A Helping Hand

As you grow older you will discover that you have two hands. One for helping yourself, the other for helping others. ~ Audrey Hepburn

As those lazy, crazy, hazy days of summer slowly draw to a close, I’ve begun thinking about Fall.  It’s time to think about doing something useful with my time.  This thinking resulted in my procuring an application form to volunteer in a “Leading to Reading Program” once a week.  It’s held and sponsored by the Toronto Public Library.   It’s a wonderful opportunity to help children having difficulty with reading improve their skills.

Volunteering is not new to me.   I’ve volunteered at a food bank doing advocacy, taught English at a refugee centre, served lunch in a senior citizen’s building, worked with patients in a cancer detection unit in a hospital, and taught at a school for foreign students learning to speak English.  Each of these experiences brought joy and happiness to me.  They were a good use of my time and resources.   “No one is useless in this world who lightens the burdens of another.” ― Charles Dickens

“I don’t want to live in the kind of world where we don’t look out for each other. Not just the people that are close to us, but anybody who needs a helping hand. I cant change the way anybody else thinks, or what they choose to do, but I can do my bit.” ― Charles de Lint

Although I’m a senior citizen and retired now, I still feel that there are gifts, skills, talents, and abilities that I can put out there in the world.  Age is not a factor when it comes to lending a helping hand.  My purpose in life is not just to eat, sleep, and have the most fun in life.  It’s no longer to make money and have the most “toys.   “There is not one big cosmic meaning for all; there is only the meaning we each give to our life, an individual meaning, an individual plot, like an individual novel, a book for each person.” ―Anais Nin

So many people have helped me along the way of my life so far.  I feel blessed and am eternally grateful.    Whatever small contribution I can make to give back for all that I have received is a drop in the ocean.  We don’t get anywhere in life without the support and help of a large number of other people.  Despite how self-made we may think we are, this is not the whole truth.  We are interdependent.  At times, our own light goes out and is rekindled by a spark from another person. Each of us has cause to think with deep gratitude of those who have lighted the flame within us.” Albert Schweitzer

As one ages, there are all kinds of questions that come up.  They sound like this:  Who am I?  Why am I here?  Where am I going?  These are not easy questions and there are no pat answers.   For myself,  I have to conclude that I’m here to be of service to others.  Even as I become more needful of support and help from others as I age, I can be of service to others in whatever small way I am able to.  There is still something I can do and some need I can fill. “Not all of us can do great things. But we can do small things with great love.” ~ Mother Teresa

“Today a reader, tomorrow a leader.” — Margaret Fuller

As I prepare and send my application to offer a helping hand to some child or children who need help with reading, I feel myself coming closer to being able to answer those existential questions.  Children in the community need help and I’m qualified, able, and willing to provide this service.  This will result in shared time with another that has the opportunity to enrich both of our lives.  This will also bring added meaning to my life as I will be making a contribution to the life of another.  I’m looking forward to this enriching, rewarding, meaningful opportunity in the Fall.  Nothing like  being able to offer a helping hand – and heart.   “I feel the capacity to care is the thing which gives life its deepest significance.” – Pablo Casals

Also, as far as we know, we only get one shot at this journey of life – we may as well make some of it count.  That reminds me of this old saying:

I shall pass this way but once; any good that I can do or any kindness I can show to any human being; let me do it now. Let me not defer nor neglect it, for I shall not pass this way again.

ETIENNE DE GRELLET

POSTSCRIPT 

For those reading this and on the senior end of the spectrum, here is an interesting, hopeful commentary for all of us.

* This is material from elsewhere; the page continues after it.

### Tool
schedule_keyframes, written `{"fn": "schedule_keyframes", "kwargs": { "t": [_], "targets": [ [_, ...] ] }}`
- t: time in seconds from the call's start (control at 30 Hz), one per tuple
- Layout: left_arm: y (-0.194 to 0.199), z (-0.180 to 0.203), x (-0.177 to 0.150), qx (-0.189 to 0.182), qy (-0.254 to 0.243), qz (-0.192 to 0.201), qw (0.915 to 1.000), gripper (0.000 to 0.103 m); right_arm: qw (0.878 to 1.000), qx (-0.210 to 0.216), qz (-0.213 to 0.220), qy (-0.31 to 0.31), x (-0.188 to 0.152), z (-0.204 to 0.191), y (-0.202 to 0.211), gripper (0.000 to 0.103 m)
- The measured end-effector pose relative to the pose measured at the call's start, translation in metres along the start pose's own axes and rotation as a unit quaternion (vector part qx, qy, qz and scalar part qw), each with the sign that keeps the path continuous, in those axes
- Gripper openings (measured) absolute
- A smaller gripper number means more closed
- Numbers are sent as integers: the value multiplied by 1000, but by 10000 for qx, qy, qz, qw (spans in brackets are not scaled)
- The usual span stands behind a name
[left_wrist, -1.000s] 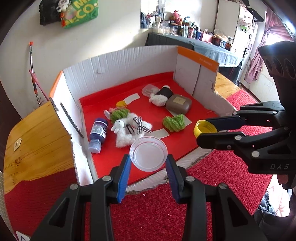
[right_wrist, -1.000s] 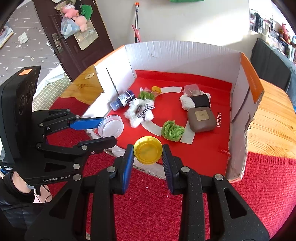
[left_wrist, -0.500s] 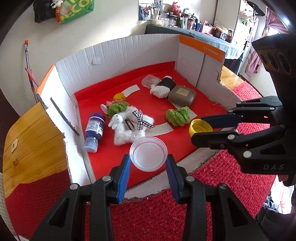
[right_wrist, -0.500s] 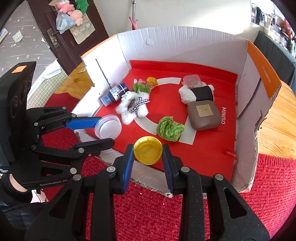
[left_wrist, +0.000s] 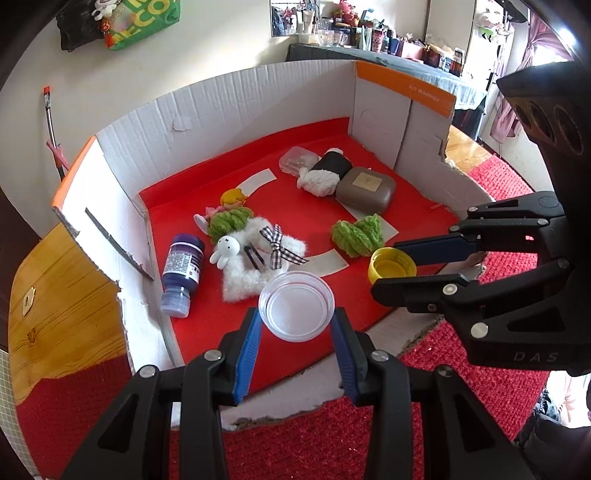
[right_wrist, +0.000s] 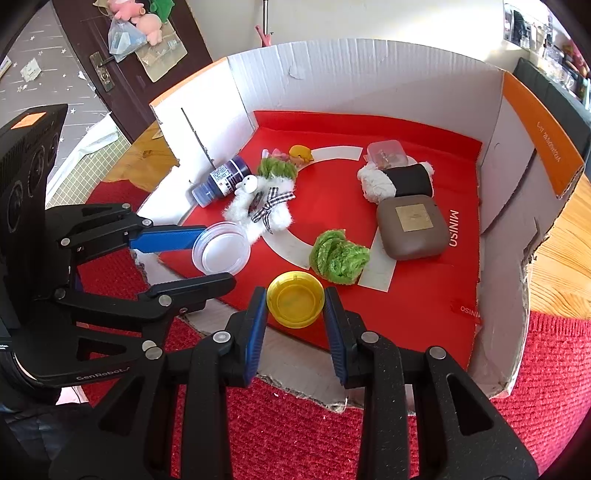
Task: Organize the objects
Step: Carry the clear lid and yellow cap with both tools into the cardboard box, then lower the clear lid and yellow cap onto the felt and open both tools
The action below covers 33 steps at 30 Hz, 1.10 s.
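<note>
Fingers [left_wrist: 248,343] of the left gripper [left_wrist: 296,341] squeeze a clear lid [left_wrist: 296,311], and the right gripper [right_wrist: 294,326] squeezes a yellow cap [right_wrist: 295,299], both over the front edge of the cardboard box [right_wrist: 369,77]. Only the right view shows a brown door [right_wrist: 92,55] with toys hung on it; only the left view shows a green bag [left_wrist: 144,22] on the wall. Inside the box lie a blue bottle [left_wrist: 181,267], a white bunny [left_wrist: 255,258], green fluff [left_wrist: 356,234] and a brown case [left_wrist: 365,190].
</note>
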<state>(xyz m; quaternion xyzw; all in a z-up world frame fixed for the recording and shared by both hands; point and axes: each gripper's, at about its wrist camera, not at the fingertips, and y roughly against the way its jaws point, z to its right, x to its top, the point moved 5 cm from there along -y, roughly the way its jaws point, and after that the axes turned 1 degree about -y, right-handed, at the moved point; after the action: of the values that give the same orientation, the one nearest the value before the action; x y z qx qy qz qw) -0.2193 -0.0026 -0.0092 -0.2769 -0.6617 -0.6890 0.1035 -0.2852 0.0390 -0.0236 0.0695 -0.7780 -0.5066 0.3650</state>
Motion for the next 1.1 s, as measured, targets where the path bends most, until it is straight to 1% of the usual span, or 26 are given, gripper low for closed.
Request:
{"fn": "schedule_keyframes", "kwargs": {
  "t": [0.57,0.83,1.03,1.1],
  "targets": [
    [-17,-9,4,-100,148,-62,9998,40,9999,-55,-34,-81,3,11,-12,29],
    [-17,-11,6,-188,209,-22,9996,40,9992,-388,82,65,7,13,-14,29],
    [-12,-13,8,-82,252,161,9995,40,9974,-678,179,165,10,16,-16,29],
    [-10,-15,9,-137,293,193,9993,40,9969,-745,199,181,10,18,-16,29]
  ]
}}
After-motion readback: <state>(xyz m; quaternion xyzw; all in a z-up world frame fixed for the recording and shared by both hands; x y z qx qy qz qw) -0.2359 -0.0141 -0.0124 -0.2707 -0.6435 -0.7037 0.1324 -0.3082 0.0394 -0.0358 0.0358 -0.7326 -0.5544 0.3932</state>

Age resistance is a futile kind of life resistance: We can’t live outside time, we begin to age the moment we’re born. But the emerging age-acceptance movement neither decries nor denies the aging process. It recognizes that one can remain vital and present, engaged and curious, indeed continue to grow, until one’s dying breath. Then we need only echo the wish of the British psychoanalyst D. W. Winnicott: “May I be alive when I die.” (Anne Karpf is a British-based journalist and sociologist, and the author of “How to Age.”